§ TASK DESCRIPTION: Only the lines from the one with "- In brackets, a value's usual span" to the end of the records are wanted, each repeated exactly, both ends included.

═══ DATA PROVIDED

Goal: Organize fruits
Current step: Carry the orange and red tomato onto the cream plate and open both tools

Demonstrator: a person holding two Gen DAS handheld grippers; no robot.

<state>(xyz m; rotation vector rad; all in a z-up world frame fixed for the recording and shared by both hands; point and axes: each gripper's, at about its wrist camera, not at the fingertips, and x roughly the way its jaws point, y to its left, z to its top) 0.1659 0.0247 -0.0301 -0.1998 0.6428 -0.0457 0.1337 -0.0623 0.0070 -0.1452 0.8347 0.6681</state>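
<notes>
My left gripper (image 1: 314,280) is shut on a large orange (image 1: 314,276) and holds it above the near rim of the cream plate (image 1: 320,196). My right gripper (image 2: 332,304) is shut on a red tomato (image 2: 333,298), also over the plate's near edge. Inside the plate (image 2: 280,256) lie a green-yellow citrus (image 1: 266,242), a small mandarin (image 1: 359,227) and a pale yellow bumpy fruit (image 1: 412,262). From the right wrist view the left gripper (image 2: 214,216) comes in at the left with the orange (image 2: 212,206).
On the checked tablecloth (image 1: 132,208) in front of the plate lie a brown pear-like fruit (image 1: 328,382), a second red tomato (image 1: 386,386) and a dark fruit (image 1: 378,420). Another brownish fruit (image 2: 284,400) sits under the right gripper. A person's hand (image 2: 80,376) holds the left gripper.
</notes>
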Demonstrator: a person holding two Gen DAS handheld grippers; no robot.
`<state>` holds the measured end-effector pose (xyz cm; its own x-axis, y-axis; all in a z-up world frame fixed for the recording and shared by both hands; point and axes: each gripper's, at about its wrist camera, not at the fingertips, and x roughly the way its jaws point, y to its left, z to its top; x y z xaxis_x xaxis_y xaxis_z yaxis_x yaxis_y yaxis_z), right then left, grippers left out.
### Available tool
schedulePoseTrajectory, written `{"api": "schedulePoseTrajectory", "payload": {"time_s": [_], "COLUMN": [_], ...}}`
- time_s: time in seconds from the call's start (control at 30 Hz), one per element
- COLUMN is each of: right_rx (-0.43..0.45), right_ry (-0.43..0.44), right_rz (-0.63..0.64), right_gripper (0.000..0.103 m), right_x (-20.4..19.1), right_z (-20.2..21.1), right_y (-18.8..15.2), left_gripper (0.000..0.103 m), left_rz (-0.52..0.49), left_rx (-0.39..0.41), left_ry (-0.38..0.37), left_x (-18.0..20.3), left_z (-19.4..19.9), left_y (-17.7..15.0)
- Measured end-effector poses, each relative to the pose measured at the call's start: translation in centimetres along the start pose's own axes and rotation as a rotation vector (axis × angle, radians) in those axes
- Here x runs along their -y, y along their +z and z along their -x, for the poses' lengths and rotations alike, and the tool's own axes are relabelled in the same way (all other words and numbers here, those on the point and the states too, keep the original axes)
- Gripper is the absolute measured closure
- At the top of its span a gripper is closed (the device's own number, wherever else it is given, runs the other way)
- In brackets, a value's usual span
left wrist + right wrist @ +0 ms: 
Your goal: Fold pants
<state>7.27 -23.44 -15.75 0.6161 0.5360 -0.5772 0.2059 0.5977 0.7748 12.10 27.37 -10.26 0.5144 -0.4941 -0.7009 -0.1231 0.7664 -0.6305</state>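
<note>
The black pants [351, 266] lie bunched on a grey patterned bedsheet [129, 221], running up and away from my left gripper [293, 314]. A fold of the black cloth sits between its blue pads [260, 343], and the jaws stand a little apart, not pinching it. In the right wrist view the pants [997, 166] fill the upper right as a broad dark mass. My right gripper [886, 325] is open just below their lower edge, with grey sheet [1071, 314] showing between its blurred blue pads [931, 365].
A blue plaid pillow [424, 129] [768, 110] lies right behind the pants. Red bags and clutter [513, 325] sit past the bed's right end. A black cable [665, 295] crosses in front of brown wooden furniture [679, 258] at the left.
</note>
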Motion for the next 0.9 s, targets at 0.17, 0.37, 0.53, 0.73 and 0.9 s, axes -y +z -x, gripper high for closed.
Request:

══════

§ SOLUTION FOR THIS TASK:
- In brackets, a value's usual span
left wrist + right wrist @ +0 ms: 
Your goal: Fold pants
<state>7.27 -23.44 -15.75 0.6161 0.5360 -0.5772 0.2059 0.5977 0.7748 12.10 27.37 -10.26 0.5144 -0.4941 -0.7009 -0.1231 0.7664 -0.6305</state>
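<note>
The black pants [351, 266] lie bunched on a grey patterned bedsheet [129, 221], running up and away from my left gripper [293, 314]. A fold of the black cloth sits between its blue pads [260, 343], and the jaws stand a little apart, not pinching it. In the right wrist view the pants [997, 166] fill the upper right as a broad dark mass. My right gripper [886, 325] is open just below their lower edge, with grey sheet [1071, 314] showing between its blurred blue pads [931, 365].
A blue plaid pillow [424, 129] [768, 110] lies right behind the pants. Red bags and clutter [513, 325] sit past the bed's right end. A black cable [665, 295] crosses in front of brown wooden furniture [679, 258] at the left.
</note>
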Motion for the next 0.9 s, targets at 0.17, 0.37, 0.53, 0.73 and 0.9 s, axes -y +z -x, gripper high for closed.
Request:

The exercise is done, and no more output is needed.